First of all, I don't recommend using FTP for projects where security required. (By FTP connections password and data travels in a non-encrypted format, so it can be stolen easily. The only exception when the uploaded files (probably packages) are signed and the digital signature is checked on the server before doing anything with them. Afaik. PHAR is the default lib for that, but it is relative easy to encrypt and sign any zip file, if you put the signature into the file name. Don't confuse digital signature with md5 or sha1 hash.)
By simple projects with FTP I use git-ftp.
Installation (by windows, but I think it works every system as well)
git bash
$ cd ~
$ git clone https://github.com/git-ftp/git-ftp git-ftp.git
$ cd git-ftp.git && chmod +x git-ftp
$ cp ~/git-ftp.git/git-ftp /bin/git-ftp
Configuration
.git/config
[git-ftp "myscope"]
url = ftp.domain.com/subdir
user = user
password = pass
Initialization
git-ftp catchup -s myscope //by this the FTP and the local copy must be in perfect sync
Upload
git ftp push -s myscope
You have to use a .git-ftp-ignore file to define what you don't want to upload.

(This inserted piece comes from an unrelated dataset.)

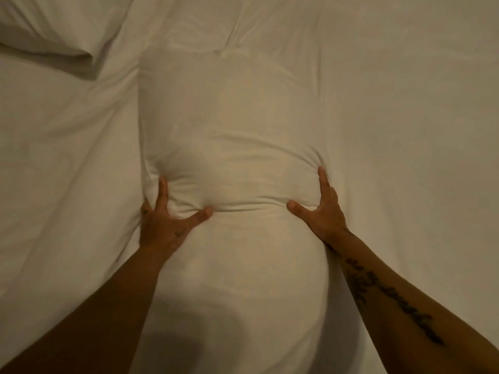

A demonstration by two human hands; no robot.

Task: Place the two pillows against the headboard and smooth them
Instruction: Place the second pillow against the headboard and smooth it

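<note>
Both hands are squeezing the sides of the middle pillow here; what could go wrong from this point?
1. The left hand and right hand pinch the pillow at its waist, bunching a crease across it that may stay and need smoothing.
2. Dragging it could wrinkle the sheet further; it is already creased on the left.
3. The second pillow lies askew at the top left corner, so the pair may end uneven.
</note>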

I usually use git-ftp with git merge and commit hooks.
.git/hooks/post-commit
.git/hooks/post-merge
#!/bin/sh
branch=`git rev-parse --abbrev-ref HEAD`
if [ $branch == "master" ]; then
git ftp push -s myscope
fi
With those git-ftp automagically uploads by any changes of the master branch. Ofc I use master branch for releases only, for development I use another branches...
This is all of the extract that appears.